Золотой рубин - страница 7

стр.

— Грачев? — спросил камердинер.

— Так точно, — ответил Данила Петрович.

— Сейчас доложим его превосходительству, — сказал камердинер и тут же исчез за дверью.

Данила Петрович переминался с ноги на ногу и все недоумевал: зачем же все-таки вызвали его?

«Ну да сейчас узнаю, сейчас все выяснится», — вздохнул он.

А Сенька, налюбовавшись на швейцара, вспомнил про медведя. И тут он увидел медвежье чучело.

Нет, неверно, будто медведь надвигается на тебя, как только ты дверь откроешь. Неправду сказали ребята. Медведь не двигался с места никуда, он спокойно стоял сбоку у окна. А вот тарелку в лапах он держал — это правда, и пасть у него была так широко разинута, что страшно было смотреть.

«Ух и хайло же, брат, у тебя! Попадись тебе живому — сразу сожрешь», — подумал Сенька.

Сенька только было хотел незаметно пододвинуться поближе к чучелу, чтоб погладить его по шерсти, как вдруг в коридоре послышались шаги и басовитое, вполголоса пение:

— Господи, помилуй, господи, помилуй, господи, помилу-у-у-уй!

Это шествовал сам генерал в сопровождении камердинера.

Генерал всегда пел «Господи, помилуй», если был в хорошем духе.

— А, Грач! Здорово, брат, здорово, рад видеть тебя. Быстренько ты прилетел на зов мой, — говорит Мальцев Даниле Петровичу. — Есть у меня к тебе разговор, и разговор серьезный. Но сначала, ты уж не взыщи, на конюшню, брат, на конюшню, там маленько попарят тебя. Да, да, попарят! Марш живым манером туда, а потом обратно ко мне, разговаривать будем.

У Данилы Петровича и земля под ногами поплыла.

— Ваше превосходительство, да за что же это? Кажись, у меня по работе никаких провинностей нет. Смилуйтеся, ради христа, — взмолился Данила Петрович.

— Знаю, знаю, что у тебя на работе всегда все в порядке. Да и так за тобой вины никакой никогда я не замечал.

Стекловар ты у меня качественный. Но тут особое дело, потом я тебе все поясню и растолкую. А сейчас на конюшню, на конюшню. Проводи его туда, — говорит генерал камердинеру.

— Сколько ему, ваше превосходительство? И каких? Горячих? — спрашивает камердинер.

— Нет, зачем же горячих? — засмеялся генерал. — Горячих он еще не заслужил, пусть сначала заработает он их, горячих-то. А для начала ему просто тепленьких пусть всыплют, простых, и двадцать пять всего. Полагаю, что этого для первого разу вполне достаточно.

«Господи ты боже мой! Да за что же это он на меня окрысился?» — думает в ужасе Данила Петрович.

— Ну-с, пошли, — командует камердинер Даниле Петровичу и Сеньке.

А Сенька и понять сначала не может, что к чему, куда их ведут. Он так загляделся на генерала, что и не расслышал всех его слов, не взял в толк смысла приказа генеральского. Понял он все только тогда, когда они с тятькой вслед за камердинером на конюшне очутились.
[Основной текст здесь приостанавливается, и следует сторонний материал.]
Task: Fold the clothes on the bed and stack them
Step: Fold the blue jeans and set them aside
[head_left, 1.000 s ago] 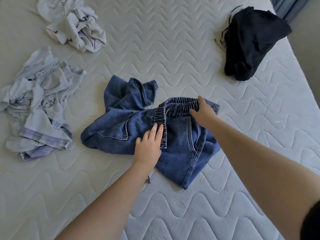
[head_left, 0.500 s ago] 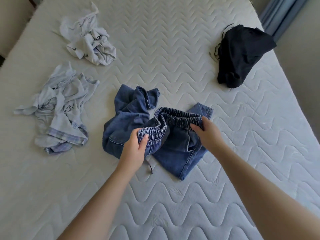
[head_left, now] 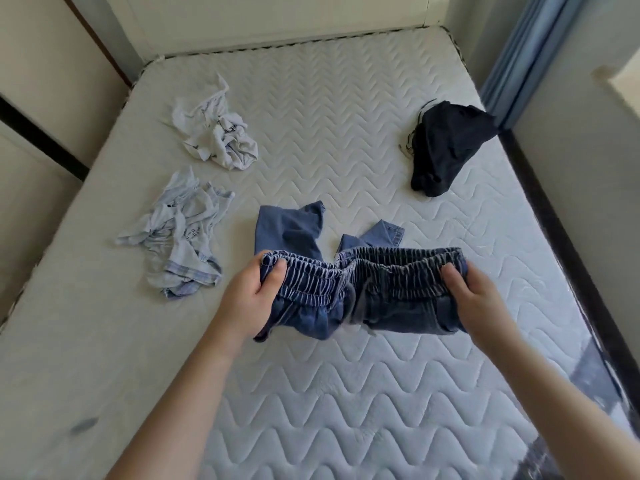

Конюшни генерала находились тут же, напротив дворца, как только аллею перейдешь. По обе стороны главных ворот конного двора стояли два деревянных двухэтажных дома, где жил управляющий конным двором и кучера; конюшни же находились в глубине двора, а по сторонам каретные сараи, сбруйные и дежурная для кучеров. Вот в эту-то кучерскую дежурную и привел их камердинер. Два здоровенных бородатых верзилы — у генерала все кучера были мужики могучие, один к одному, и у всех бороды что лопаты — мигом встали с широкой дубовой лавки, стоявшей посреди кучерской, словно по команде, во фрунт перед камердинером.

— Здравия желаем, господин камердинер! — дружно гаркнули они.

Камердинер у генерала из первых приближенных был, ему всегда нужно было почет и уважение оказывать — это кучера хорошо знали. Достаточно ему шепнуть генералу про кого-нибудь нехорошее слово, и будет тому горько и кисло. Держался он со всеми чуть ли не как сам генерал. Только перед генералом да его высшими служащими он был тише воды ниже травы.

— Двадцать пять тепленьких вот этому! — приказывает камердинер кучерам, показывая на Данилу Петровича. — По приказу самого его превосходительства.

— Слушаемся! — снова гаркнули бородачи, а сами удивленно переглянулись.

Еще бы не удивиться им! Слов нет: к ним многих присылали для экзекуции, но вот таких, как Данила Петрович, первых мастеров, к ним еще не поступало; пороли только тех, которые помельче.